Aim of the task: Gather the lines from the material that contain "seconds".

►

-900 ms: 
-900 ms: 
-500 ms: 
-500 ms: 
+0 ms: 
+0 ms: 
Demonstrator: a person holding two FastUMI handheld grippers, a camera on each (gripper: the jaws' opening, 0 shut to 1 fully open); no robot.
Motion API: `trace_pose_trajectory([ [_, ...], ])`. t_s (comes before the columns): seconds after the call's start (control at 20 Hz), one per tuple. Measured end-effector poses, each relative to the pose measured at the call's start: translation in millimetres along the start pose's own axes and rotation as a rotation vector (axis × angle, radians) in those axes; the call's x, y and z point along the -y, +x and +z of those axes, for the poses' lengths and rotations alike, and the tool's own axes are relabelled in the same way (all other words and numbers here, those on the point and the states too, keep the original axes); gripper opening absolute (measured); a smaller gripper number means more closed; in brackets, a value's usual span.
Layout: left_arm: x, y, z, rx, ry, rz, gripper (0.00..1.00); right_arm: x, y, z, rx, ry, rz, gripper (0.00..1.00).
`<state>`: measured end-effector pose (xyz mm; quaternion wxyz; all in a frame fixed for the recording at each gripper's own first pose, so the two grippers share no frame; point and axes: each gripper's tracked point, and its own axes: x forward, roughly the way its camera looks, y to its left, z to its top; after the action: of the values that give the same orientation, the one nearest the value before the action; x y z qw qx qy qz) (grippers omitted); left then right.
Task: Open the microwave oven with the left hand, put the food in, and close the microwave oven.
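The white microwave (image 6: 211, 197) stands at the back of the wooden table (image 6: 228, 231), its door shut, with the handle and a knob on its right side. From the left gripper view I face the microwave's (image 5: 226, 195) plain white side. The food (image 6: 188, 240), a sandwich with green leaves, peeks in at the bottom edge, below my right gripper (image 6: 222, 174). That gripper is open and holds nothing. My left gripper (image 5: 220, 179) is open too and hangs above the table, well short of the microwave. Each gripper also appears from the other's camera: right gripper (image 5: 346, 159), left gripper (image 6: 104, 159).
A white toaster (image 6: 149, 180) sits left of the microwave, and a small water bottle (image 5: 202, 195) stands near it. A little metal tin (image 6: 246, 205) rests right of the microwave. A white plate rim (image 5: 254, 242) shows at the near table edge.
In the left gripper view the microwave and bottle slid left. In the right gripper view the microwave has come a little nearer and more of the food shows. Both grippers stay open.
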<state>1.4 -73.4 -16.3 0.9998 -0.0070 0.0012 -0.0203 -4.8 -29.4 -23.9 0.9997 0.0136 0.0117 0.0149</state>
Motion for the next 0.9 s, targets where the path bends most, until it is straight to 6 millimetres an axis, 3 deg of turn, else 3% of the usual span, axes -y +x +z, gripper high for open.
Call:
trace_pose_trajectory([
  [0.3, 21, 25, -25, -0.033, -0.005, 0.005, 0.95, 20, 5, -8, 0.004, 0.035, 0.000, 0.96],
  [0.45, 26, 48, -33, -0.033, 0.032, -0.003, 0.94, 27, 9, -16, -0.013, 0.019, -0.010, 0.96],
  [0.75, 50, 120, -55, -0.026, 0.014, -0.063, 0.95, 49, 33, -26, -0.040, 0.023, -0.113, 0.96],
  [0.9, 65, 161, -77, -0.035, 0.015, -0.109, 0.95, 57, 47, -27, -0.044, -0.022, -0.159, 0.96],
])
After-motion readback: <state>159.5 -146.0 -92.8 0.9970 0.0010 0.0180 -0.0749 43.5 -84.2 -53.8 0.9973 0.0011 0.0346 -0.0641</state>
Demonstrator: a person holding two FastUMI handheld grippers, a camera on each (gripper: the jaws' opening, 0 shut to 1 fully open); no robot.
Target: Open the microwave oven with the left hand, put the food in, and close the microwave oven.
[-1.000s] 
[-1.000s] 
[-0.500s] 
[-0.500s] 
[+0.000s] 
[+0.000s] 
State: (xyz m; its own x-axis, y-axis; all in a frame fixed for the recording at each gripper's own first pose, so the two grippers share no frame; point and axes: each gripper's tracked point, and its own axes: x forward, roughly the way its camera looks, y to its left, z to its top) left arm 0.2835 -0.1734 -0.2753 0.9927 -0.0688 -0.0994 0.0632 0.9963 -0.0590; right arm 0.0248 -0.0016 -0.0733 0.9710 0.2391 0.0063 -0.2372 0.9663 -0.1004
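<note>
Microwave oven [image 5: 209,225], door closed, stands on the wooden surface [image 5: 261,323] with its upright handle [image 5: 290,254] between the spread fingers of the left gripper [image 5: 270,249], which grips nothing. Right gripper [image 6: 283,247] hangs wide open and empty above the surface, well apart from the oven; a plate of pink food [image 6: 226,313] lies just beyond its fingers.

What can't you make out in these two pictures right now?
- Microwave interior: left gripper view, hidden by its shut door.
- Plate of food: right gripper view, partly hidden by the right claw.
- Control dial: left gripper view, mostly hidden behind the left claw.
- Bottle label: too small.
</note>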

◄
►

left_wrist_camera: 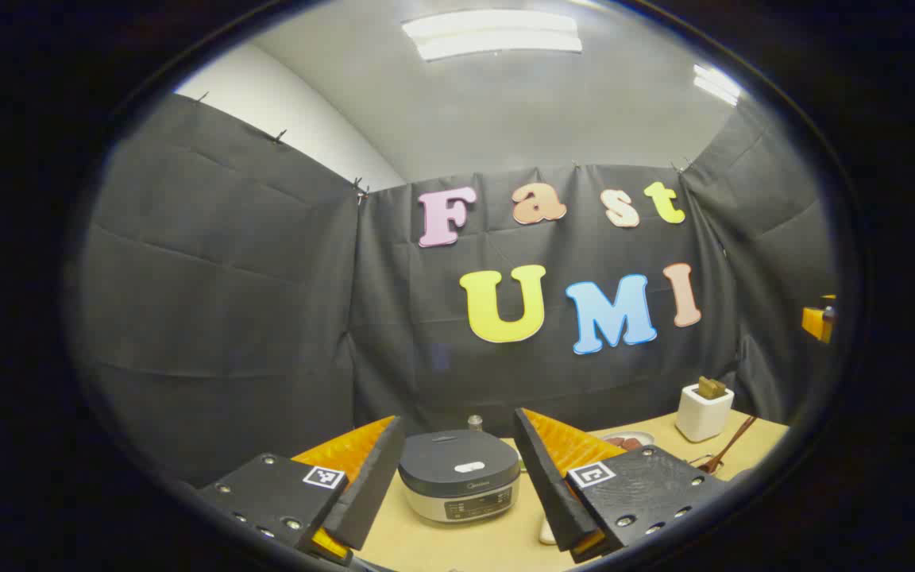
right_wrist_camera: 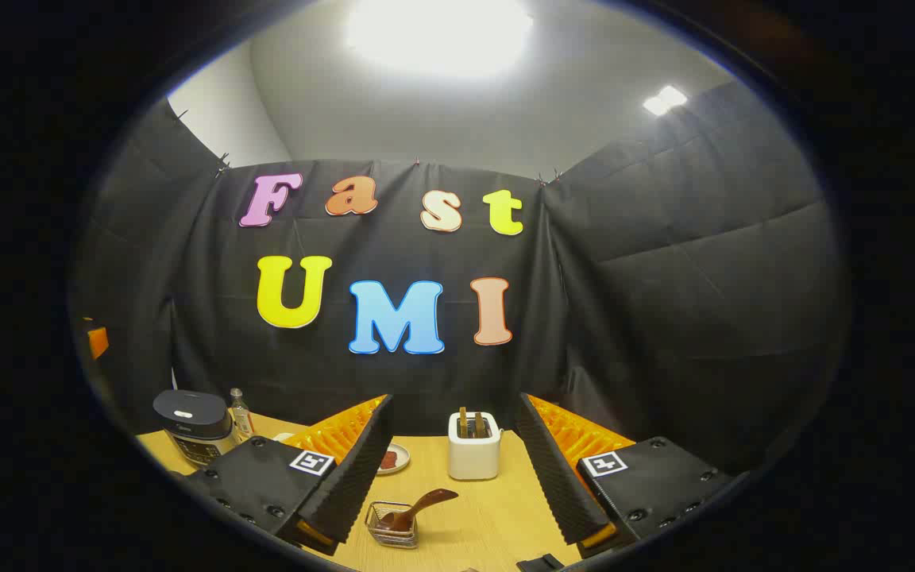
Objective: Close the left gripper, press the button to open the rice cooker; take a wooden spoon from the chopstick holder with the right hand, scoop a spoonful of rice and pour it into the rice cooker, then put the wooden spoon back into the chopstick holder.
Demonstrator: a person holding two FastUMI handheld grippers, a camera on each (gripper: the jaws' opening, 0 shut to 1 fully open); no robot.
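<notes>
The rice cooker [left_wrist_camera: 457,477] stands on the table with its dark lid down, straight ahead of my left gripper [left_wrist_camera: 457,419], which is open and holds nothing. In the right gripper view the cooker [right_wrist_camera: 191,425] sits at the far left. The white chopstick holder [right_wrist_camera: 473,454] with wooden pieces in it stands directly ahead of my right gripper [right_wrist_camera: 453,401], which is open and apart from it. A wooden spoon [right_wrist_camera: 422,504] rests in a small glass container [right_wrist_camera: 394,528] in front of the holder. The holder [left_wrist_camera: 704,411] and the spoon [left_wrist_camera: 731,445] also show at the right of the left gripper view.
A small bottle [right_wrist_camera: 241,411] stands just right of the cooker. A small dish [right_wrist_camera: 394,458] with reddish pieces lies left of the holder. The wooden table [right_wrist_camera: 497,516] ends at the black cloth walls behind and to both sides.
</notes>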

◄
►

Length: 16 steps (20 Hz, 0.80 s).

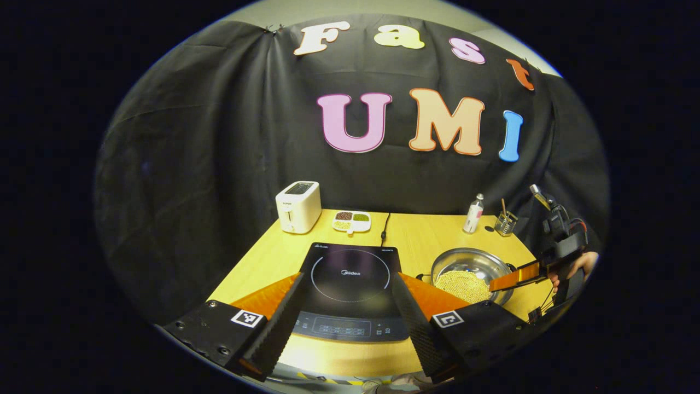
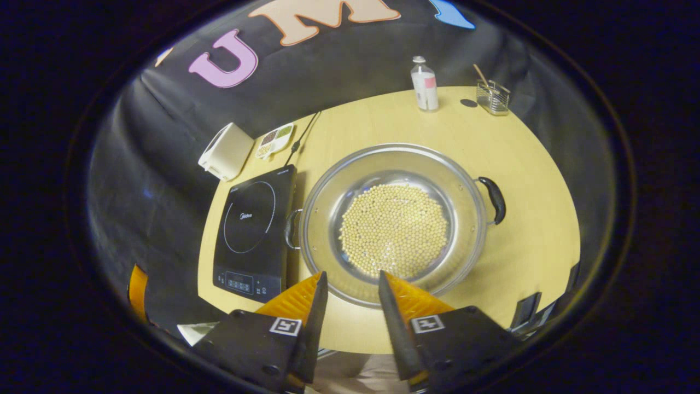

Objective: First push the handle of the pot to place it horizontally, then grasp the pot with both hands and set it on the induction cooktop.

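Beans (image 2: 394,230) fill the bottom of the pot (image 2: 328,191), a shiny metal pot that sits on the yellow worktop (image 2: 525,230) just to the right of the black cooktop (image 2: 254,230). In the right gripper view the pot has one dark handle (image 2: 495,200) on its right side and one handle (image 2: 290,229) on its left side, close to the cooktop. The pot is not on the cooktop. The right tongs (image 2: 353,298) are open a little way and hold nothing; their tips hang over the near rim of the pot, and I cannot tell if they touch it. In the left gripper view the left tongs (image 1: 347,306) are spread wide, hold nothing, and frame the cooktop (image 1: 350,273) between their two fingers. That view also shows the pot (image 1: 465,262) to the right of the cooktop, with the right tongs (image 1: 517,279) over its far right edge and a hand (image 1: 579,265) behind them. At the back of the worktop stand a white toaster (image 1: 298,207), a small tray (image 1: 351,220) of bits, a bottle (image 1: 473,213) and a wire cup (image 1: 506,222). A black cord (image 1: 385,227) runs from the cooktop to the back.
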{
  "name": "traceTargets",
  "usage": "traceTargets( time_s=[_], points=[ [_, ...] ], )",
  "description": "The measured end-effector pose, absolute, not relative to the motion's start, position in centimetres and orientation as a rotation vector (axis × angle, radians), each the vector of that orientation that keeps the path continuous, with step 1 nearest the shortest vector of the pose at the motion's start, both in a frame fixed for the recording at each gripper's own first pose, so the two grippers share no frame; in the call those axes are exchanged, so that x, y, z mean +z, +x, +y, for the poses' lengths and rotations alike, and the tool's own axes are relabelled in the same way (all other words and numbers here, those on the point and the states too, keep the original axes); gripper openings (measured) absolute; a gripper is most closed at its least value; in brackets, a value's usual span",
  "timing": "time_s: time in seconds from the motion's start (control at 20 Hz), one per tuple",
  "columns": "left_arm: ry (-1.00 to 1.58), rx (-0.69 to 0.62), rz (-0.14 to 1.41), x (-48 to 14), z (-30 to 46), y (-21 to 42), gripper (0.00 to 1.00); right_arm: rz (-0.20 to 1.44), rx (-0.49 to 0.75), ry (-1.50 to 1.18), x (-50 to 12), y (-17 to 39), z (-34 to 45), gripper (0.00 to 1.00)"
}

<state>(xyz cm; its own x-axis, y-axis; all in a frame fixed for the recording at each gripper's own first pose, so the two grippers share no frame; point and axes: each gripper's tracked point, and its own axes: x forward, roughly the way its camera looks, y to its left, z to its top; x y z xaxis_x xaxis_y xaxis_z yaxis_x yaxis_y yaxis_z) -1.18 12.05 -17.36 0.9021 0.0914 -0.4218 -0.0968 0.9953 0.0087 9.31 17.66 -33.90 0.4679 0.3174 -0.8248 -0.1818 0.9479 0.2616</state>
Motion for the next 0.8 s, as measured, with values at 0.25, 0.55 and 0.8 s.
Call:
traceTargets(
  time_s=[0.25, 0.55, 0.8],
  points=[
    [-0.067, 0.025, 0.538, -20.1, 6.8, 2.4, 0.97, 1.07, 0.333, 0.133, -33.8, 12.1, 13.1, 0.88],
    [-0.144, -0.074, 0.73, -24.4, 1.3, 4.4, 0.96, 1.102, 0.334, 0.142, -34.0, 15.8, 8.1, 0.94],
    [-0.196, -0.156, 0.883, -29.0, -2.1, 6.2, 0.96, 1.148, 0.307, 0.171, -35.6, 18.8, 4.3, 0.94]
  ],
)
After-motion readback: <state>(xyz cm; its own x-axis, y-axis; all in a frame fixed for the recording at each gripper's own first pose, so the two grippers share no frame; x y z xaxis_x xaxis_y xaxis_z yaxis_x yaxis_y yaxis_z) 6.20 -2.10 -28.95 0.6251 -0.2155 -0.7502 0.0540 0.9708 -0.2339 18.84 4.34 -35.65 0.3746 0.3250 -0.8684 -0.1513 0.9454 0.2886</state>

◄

Finished task:
Motion API: `trace_pose_trajectory([ [_, ...], ])`. t_s (comes before the columns): seconds after the call's start (control at 20 Hz), one per tuple. Measured end-effector poses, each relative to the pose measured at the call's start: translation in millimetres along the start pose's own axes and rotation as a rotation vector (axis × angle, radians) in those axes; the call's x, y and z point along the -y, +x and +z of those axes, for the poses' lengths and rotations alike, and the tool's own axes are relabelled in the same way (all other words and numbers here, those on the point and the states too, keep the original axes); gripper opening absolute (measured); a smaller gripper number means more closed; in brackets, a value's usual span.
  "timing": "time_s: time in seconds from the motion's start (control at 20 Hz), one per tuple",

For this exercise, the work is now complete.